From the book of Jubilees, 23:10 “Abraham was perfect in all his deeds with the Lord and well-pleasing in righteousness all the days of his life”  The Prayer of Manasseh, verse 8, says that Abraham “did not sin against thee”.  And listen to this from 1 Maccabees 2:51-52 “Remember the deeds of the fathers, which they did in their generations; and receive great honor and an everlasting name.  Was not Abraham found faithful when tested and it was reckoned to him as righteousness?”

So the author of Maccabees is saying that when Abraham passed the test in Genesis 22 and obeyed God and offered Isaac on the altar, then it was because of that obedience that he was reckoned righteous by God.  But the author of Maccabees has misread his torah, and Paul is going to call him on it. 

It is not in chapter 22 of Genesis where Abraham is reckoned righteous by God, but it is way back in chapter 15:6.  And it is not because of his faithful obedience that he is reckoned righteous, but because of his faith alone.  “Abraham believed God and it was counted to him as righteousness.”  That’s Genesis 15:6, and Paul quotes it here in Romans 4:3 to prove that Abraham was not, contrary to the opinion of his Jewish opponents, justified by works. 

So never mind the objections of modern commentators, Judaism did and does teach a kind of legalistic merit theology, especially with regard to the example of Abraham. 

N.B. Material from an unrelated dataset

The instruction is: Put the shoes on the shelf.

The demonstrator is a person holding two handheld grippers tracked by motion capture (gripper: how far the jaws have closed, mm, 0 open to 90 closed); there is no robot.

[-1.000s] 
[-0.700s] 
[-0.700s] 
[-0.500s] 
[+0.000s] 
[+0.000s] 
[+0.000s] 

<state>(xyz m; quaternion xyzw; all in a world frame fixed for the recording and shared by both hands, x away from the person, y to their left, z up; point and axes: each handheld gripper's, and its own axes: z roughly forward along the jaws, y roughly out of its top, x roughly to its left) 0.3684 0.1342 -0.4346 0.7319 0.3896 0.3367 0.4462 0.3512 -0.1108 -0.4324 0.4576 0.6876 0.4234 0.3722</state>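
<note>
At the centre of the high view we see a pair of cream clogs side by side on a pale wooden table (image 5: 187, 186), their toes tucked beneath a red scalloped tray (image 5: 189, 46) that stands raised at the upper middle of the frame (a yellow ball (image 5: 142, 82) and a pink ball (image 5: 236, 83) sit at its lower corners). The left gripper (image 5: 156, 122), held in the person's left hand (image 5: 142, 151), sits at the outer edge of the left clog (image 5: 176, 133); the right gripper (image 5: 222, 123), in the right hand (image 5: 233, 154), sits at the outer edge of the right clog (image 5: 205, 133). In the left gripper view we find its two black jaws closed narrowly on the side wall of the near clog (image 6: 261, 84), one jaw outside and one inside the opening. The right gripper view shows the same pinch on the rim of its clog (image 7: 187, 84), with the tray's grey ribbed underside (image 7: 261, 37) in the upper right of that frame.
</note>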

And we see even more clearly in verse 4 that it is merit theology, the belief that you can earn your salvation, that Paul is arguing against.  He’s saying that the difference between faith and works is like the difference between gift and wages.  Faith receives the gift of righteousness.  Works tries to earn the wages of righteousness.  So again, the problem with justification by works is not just that it leads to an ethnocentric prejudice against Gentiles.   The problem with justification by works is that those who try it think God owes them something.   But you do not earn a right standing before God by working for wages.  Our righteous acts are filthy rags before Him, says Isaiah 64:6.  If you insist God pay you your wages, you will receive what you deserve—condemnation.  For the wages of sin is death, Paul will say in Romans 6:23, but the free gift of God is eternal life in Christ Jesus our Lord.  The only wages that God is obligated to pay anybody is eternal death for our sins.  But thanks be to God he has sacrificed his only begotten Son Jesus Christ to pay that penalty for all those who will believe in Him and through that faith we receive the free gift of eternal life.

5 Comments leave one →
  1. Oddball permalink
    August 17, 2006 11:13 am

    I’ve heard you deal with this before, but it might be helpful if you explained where James 2 fits into all this.

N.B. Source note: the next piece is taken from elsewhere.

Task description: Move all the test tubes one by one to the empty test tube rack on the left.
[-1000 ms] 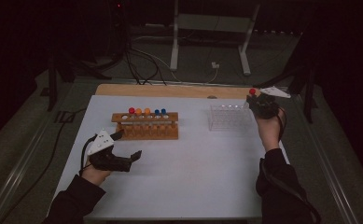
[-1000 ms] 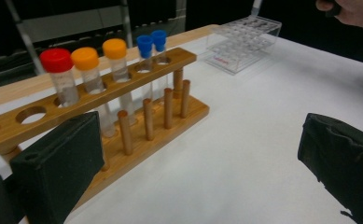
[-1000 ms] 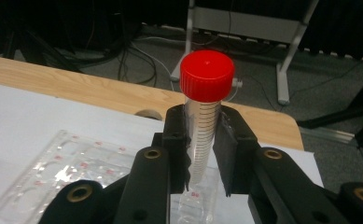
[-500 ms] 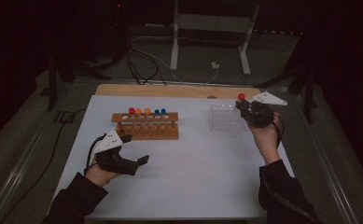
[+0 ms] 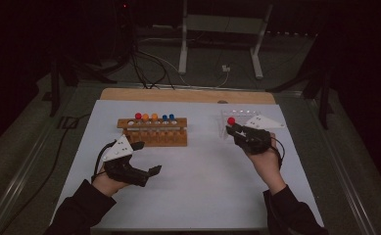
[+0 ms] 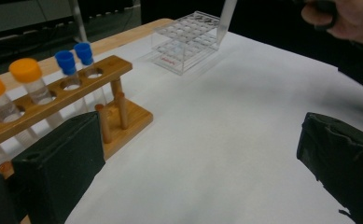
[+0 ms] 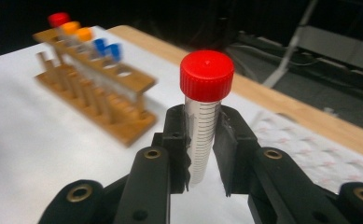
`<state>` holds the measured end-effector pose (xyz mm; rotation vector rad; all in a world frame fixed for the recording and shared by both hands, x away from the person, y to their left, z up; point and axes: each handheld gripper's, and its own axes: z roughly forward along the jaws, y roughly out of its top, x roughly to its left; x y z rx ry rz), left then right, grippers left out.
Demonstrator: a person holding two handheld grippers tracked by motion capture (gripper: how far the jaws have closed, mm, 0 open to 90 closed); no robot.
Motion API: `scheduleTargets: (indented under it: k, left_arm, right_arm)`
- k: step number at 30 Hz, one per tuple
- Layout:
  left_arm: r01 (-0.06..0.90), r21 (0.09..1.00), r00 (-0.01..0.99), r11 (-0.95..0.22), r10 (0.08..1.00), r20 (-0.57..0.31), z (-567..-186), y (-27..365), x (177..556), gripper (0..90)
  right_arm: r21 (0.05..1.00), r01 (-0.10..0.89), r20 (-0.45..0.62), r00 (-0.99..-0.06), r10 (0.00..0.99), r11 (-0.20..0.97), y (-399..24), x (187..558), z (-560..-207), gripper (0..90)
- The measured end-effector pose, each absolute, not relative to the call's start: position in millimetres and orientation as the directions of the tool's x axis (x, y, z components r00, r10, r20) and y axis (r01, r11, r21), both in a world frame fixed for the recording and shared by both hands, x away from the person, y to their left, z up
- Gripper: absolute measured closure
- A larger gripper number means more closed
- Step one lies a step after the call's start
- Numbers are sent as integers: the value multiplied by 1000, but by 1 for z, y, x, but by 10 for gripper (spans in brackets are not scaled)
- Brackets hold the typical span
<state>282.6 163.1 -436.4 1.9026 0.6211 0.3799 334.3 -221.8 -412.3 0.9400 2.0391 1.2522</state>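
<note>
Since a second ago, our right hand has carried the red-capped tube point(image 5: 231, 121) from the far right edge of the high view leftward, over the clear rack point(image 5: 237, 117).

Going left to right in the high view: our left gripper point(image 5: 146, 157) sits low in the lower left, jaws wide apart and holding nothing, as the left gripper view confirms with bare white table point(image 6: 244, 116) between them; we judge it waits there to help or to take the next tube. At centre, the wooden rack point(image 5: 153, 132) keeps its red, orange and blue capped tubes upright. At right of centre, our right gripper point(image 7: 202, 154) is clamped on the red-capped tube's clear body below the cap, held upright, probably so it can drop straight into a hole.
</note>
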Motion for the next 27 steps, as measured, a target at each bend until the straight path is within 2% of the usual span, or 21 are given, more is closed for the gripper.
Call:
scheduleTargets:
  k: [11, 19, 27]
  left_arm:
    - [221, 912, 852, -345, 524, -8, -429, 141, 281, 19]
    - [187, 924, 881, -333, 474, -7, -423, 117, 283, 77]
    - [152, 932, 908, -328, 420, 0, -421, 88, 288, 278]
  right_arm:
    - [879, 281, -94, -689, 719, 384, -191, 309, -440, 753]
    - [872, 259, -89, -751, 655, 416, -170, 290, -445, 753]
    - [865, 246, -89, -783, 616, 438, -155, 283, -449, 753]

  2. August 17, 2006 12:22 pm

    See the sermon on James 2 found on this page

    and the sermon on Gen 22 found on this page

  3. Oddball permalink
    August 17, 2006 1:30 pm

    By defining faith as a “marker,” I wonder if Wright might be limiting the meaning of “justification” to James’ usage.

  4. August 17, 2006 7:10 pm

    I commented in your Rom 3:24 post, so this may be asking the same question.

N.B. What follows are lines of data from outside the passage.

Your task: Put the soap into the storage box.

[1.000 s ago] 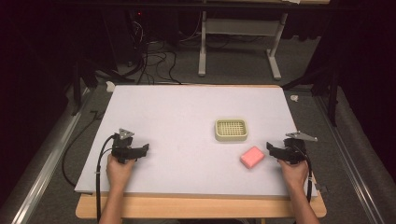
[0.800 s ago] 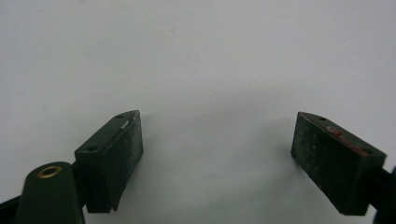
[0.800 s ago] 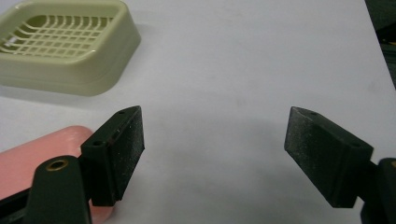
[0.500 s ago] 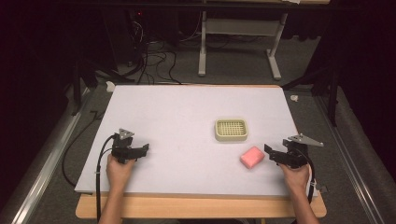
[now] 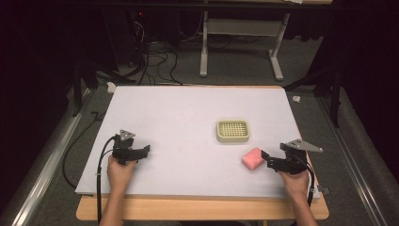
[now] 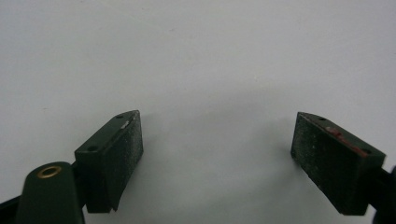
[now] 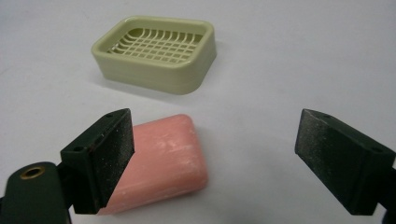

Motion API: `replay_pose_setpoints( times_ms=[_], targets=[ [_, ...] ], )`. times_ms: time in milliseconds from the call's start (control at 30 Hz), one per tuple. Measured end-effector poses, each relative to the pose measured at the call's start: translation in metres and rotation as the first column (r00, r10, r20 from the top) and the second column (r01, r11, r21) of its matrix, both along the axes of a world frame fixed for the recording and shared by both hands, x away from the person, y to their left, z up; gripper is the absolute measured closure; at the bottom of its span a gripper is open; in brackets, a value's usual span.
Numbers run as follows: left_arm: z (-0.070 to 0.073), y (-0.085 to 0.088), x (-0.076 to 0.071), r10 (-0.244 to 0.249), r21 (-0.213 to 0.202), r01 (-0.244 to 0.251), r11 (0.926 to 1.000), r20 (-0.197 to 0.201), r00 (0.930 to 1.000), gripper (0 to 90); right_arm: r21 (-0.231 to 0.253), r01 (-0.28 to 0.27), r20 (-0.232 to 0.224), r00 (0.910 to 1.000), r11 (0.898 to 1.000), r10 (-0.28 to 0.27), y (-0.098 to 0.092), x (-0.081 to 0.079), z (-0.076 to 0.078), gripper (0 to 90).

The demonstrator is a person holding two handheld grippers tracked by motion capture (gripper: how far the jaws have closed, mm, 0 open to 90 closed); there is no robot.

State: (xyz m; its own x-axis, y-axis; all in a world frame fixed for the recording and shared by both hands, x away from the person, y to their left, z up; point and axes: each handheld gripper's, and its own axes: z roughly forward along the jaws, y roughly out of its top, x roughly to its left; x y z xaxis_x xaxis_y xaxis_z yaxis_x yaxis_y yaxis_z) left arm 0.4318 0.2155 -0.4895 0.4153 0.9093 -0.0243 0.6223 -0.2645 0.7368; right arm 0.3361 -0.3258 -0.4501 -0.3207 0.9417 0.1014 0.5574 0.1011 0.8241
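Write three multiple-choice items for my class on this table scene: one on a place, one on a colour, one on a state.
1. Where does the soap bar lie?
A. inside the soap dish
B. on the table, beside the dish
C. between shut jaws

2. What colour is the soap dish?
A. pale green
B. blue
C. black

3. How do the jaws of the right gripper stand?
A. shut on the bar
B. shut on nothing
C. open

Answers:
1 B, the bar rests on the white table, apart from the dish.
2 A, its rim and grid are pale green.
3 C, a wide gap shows between the jaws, the bar by one of them.
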Motion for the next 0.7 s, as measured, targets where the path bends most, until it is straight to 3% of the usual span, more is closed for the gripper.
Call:
replay_pose_setpoints(
  times_ms=[333,700],
  targets=[
    [0.0,0.0,0.0,0.0,0.004,0.0,1.0,0.0,1.0,17.3,-0.045,-0.08,0.023,0.9965,0.996,0.081,0.023,-0.01,0.004,11.4],
    [0.0,0.0,0.0,0.0,0.006,0.0,1.0,0.001,1.0,17.2,-0.091,-0.115,-0.013,0.9934,0.989,0.114,0.041,-0.003,-0.007,11.3]
  ],
)
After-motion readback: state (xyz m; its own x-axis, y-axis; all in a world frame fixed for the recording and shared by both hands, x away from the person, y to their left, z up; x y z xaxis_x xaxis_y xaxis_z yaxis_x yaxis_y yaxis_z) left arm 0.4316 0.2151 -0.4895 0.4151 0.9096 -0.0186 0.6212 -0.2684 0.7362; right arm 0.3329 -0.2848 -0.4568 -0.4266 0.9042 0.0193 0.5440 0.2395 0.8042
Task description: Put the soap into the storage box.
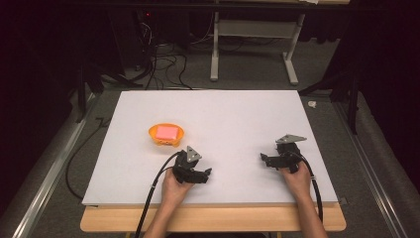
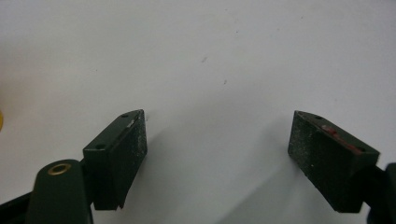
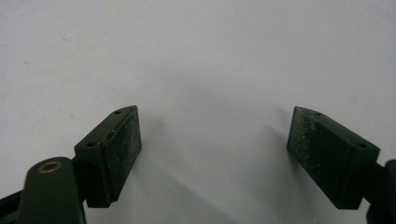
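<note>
Left hand-held gripper point(image 2: 217, 154) wide, empty; right hand-held gripper point(image 3: 212, 154) wide, empty; orange bowl point(image 1: 166, 135) near left.

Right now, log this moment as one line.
left gripper: open, empty, near orange bowl | right gripper: open, empty | pink block: in bowl | white board
</note>
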Tool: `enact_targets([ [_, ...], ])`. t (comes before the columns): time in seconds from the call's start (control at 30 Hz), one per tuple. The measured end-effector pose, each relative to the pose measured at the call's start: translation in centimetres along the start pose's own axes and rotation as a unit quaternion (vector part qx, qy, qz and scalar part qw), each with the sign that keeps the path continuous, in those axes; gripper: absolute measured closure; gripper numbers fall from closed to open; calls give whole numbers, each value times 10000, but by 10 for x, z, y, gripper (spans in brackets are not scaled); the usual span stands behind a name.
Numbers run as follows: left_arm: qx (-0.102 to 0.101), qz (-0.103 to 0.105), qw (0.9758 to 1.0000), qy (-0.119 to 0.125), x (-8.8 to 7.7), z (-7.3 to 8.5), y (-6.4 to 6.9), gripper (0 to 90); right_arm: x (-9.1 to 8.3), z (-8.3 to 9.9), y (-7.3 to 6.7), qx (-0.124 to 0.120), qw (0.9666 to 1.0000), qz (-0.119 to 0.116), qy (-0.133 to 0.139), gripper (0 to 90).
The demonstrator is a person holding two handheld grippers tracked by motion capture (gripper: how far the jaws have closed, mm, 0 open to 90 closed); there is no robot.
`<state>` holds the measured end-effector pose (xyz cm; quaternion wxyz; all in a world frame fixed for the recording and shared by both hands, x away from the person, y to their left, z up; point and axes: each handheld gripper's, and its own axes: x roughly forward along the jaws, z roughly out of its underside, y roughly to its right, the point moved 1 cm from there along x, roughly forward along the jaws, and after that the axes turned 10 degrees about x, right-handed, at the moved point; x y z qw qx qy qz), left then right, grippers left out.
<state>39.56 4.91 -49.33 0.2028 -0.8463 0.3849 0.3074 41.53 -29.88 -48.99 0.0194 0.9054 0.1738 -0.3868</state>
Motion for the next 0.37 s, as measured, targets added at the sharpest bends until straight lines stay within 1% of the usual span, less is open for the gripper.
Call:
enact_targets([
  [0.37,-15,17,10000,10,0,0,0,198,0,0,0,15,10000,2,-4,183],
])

    Since we can’t boast in our salvation, because we didn’t do anything to earn it, what’s to stop us form boasting in our faith, i.e. to boast in/for Christ?

    The correlative question would be, is boasting an appropriate word to use when we apply it to our salvation receive by faith? What would be a more appropriate way of speaking about it? I would guess the answer would be, “Boasting is self-centered not Christ-centered. Would you agree?

  5. August 17, 2006 7:12 pm

    I meant to end quote after “Christ-centered”.